• PROBLEM DESCRIPTION
Repeat verbatim what the listing holds, but not its pictures.

• PROVIDED MATERIAL
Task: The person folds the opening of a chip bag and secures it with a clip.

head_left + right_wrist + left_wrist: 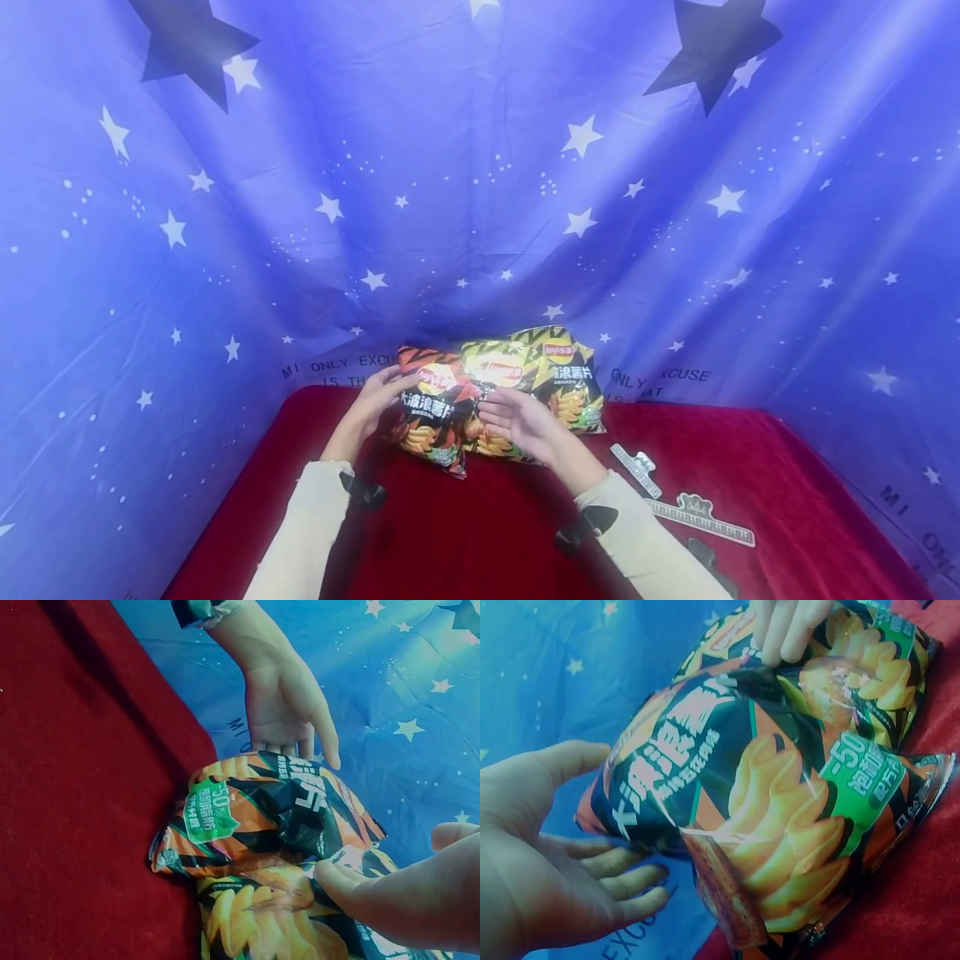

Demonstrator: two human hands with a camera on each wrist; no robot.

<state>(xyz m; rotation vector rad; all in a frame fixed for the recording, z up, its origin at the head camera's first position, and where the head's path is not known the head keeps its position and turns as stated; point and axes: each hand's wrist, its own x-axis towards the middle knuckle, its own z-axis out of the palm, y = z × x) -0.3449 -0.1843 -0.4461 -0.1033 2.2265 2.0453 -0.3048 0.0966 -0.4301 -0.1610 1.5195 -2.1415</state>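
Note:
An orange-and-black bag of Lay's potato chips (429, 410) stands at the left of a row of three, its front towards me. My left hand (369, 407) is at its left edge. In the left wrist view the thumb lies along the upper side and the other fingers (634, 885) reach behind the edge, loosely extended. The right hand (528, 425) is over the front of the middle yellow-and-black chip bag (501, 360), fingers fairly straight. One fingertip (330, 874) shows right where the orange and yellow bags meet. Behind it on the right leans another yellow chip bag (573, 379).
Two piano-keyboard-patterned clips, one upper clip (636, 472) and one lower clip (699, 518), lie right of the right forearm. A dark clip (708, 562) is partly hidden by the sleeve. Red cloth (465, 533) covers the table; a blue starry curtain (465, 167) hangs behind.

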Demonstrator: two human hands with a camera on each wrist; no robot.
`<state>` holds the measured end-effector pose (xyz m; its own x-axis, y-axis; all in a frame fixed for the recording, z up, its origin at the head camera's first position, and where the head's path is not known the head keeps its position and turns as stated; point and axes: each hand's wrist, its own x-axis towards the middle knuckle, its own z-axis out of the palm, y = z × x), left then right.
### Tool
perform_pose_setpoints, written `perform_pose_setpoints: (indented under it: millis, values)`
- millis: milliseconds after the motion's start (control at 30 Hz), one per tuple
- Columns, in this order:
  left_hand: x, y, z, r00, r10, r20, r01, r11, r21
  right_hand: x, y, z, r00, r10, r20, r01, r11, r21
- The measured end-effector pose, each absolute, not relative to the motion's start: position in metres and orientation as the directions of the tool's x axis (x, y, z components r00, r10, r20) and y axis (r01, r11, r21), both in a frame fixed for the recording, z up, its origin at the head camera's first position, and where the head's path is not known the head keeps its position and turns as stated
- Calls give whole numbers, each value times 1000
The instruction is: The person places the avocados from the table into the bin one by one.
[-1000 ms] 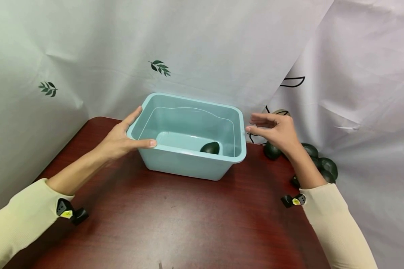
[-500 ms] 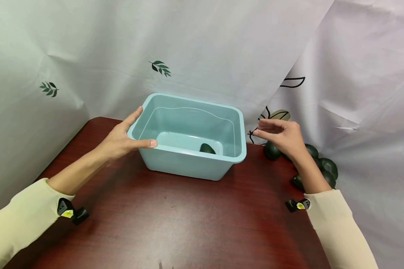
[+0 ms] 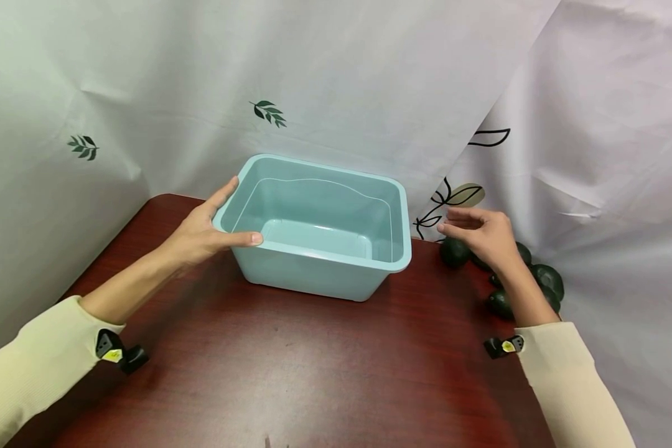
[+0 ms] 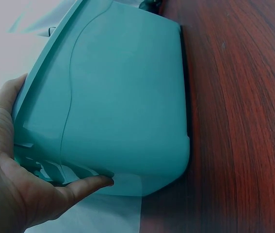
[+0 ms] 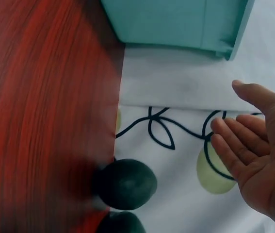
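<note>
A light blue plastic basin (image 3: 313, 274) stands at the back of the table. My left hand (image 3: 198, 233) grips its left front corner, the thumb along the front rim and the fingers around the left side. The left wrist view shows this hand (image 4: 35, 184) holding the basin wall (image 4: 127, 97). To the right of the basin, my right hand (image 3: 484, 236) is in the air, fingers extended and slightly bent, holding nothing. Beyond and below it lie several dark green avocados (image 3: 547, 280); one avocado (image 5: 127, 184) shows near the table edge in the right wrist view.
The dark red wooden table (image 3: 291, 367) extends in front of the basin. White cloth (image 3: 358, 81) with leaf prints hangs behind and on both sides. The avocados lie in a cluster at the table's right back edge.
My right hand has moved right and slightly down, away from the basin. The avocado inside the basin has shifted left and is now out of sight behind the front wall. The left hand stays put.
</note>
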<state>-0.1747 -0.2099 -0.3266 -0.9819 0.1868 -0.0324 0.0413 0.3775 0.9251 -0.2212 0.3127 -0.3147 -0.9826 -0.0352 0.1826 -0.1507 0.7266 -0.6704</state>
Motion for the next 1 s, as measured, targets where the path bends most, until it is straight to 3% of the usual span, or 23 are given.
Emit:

• EXERCISE OUTPUT
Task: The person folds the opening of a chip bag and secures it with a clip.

head_left + right_wrist + left_wrist: 

Demonstrator: two human hands with a camera on each wrist; no robot.

<state>(xyz m; rotation vector rad; all in a frame fixed for the recording, z up, its origin at the head camera's first position, and where the head's path is not known the head keeps its position and turns as stated; point and axes: each hand's wrist, its own x-axis towards the middle knuckle, its own z-axis out of the palm, y = z × x) -0.3449 -0.1843 -0.4461 -0.1033 2.2265 2.0453 -0.3048 0.0966 -0.4301 -0.1610 1.5195 -2.1415</state>
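Note:
An orange-and-black bag of Lay's potato chips (429, 410) stands at the left of a row of three, its front towards me. My left hand (369, 407) is at its left edge. In the left wrist view the thumb lies along the upper side and the other fingers (634, 885) reach behind the edge, loosely extended. The right hand (528, 425) is over the front of the middle yellow-and-black chip bag (501, 360), fingers fairly straight. One fingertip (330, 874) shows right where the orange and yellow bags meet. Behind it on the right leans another yellow chip bag (573, 379).
Two piano-keyboard-patterned clips, one upper clip (636, 472) and one lower clip (699, 518), lie right of the right forearm. A dark clip (708, 562) is partly hidden by the sleeve. Red cloth (465, 533) covers the table; a blue starry curtain (465, 167) hangs behind.
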
Demonstrator: two human hands with a camera on each wrist; no robot.
`<state>` holds the measured end-effector pose (xyz m; its own x-axis, y-axis; all in a frame fixed for the recording, z up, its origin at the head camera's first position, and where the head's path is not known the head keeps its position and turns as stated; point and axes: each hand's wrist, its own x-axis towards the middle knuckle, its own z-axis out of the palm, y = z × x), left then right.
### Tool
perform_pose_setpoints, written `perform_pose_setpoints: (indented under it: millis, values)`
- millis: milliseconds after the motion's start (control at 30 Hz), one per tuple
- Columns, in this order:
  left_hand: x, y, z, r00, r10, r20, r01, r11, r21
  right_hand: x, y, z, r00, r10, r20, r01, r11, r21
- The measured end-effector pose, each absolute, not relative to the motion's start: position in metres and orientation as the directions of the tool's x axis (x, y, z components r00, r10, r20) and y axis (r01, r11, r21), both in a frame fixed for the recording, z up, its origin at the head camera's first position, and where the head's path is not known the head keeps its position and turns as stated
- Calls give whole numbers, each value times 1000
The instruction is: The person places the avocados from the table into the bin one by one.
[-1000 ms] 
[-500 ms] 
[+0 ms] 
[+0 ms] 
[+0 ms] 
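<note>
A light blue plastic basin (image 3: 313, 274) stands at the back of the table. My left hand (image 3: 198, 233) grips its left front corner, the thumb along the front rim and the fingers around the left side. The left wrist view shows this hand (image 4: 35, 184) holding the basin wall (image 4: 127, 97). To the right of the basin, my right hand (image 3: 484, 236) is in the air, fingers extended and slightly bent, holding nothing. Beyond and below it lie several dark green avocados (image 3: 547, 280); one avocado (image 5: 127, 184) shows near the table edge in the right wrist view.
The dark red wooden table (image 3: 291, 367) extends in front of the basin. White cloth (image 3: 358, 81) with leaf prints hangs behind and on both sides. The avocados lie in a cluster at the table's right back edge.
My right hand has moved right and slightly down, away from the basin. The avocado inside the basin has shifted left and is now out of sight behind the front wall. The left hand stays put.
</note>
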<state>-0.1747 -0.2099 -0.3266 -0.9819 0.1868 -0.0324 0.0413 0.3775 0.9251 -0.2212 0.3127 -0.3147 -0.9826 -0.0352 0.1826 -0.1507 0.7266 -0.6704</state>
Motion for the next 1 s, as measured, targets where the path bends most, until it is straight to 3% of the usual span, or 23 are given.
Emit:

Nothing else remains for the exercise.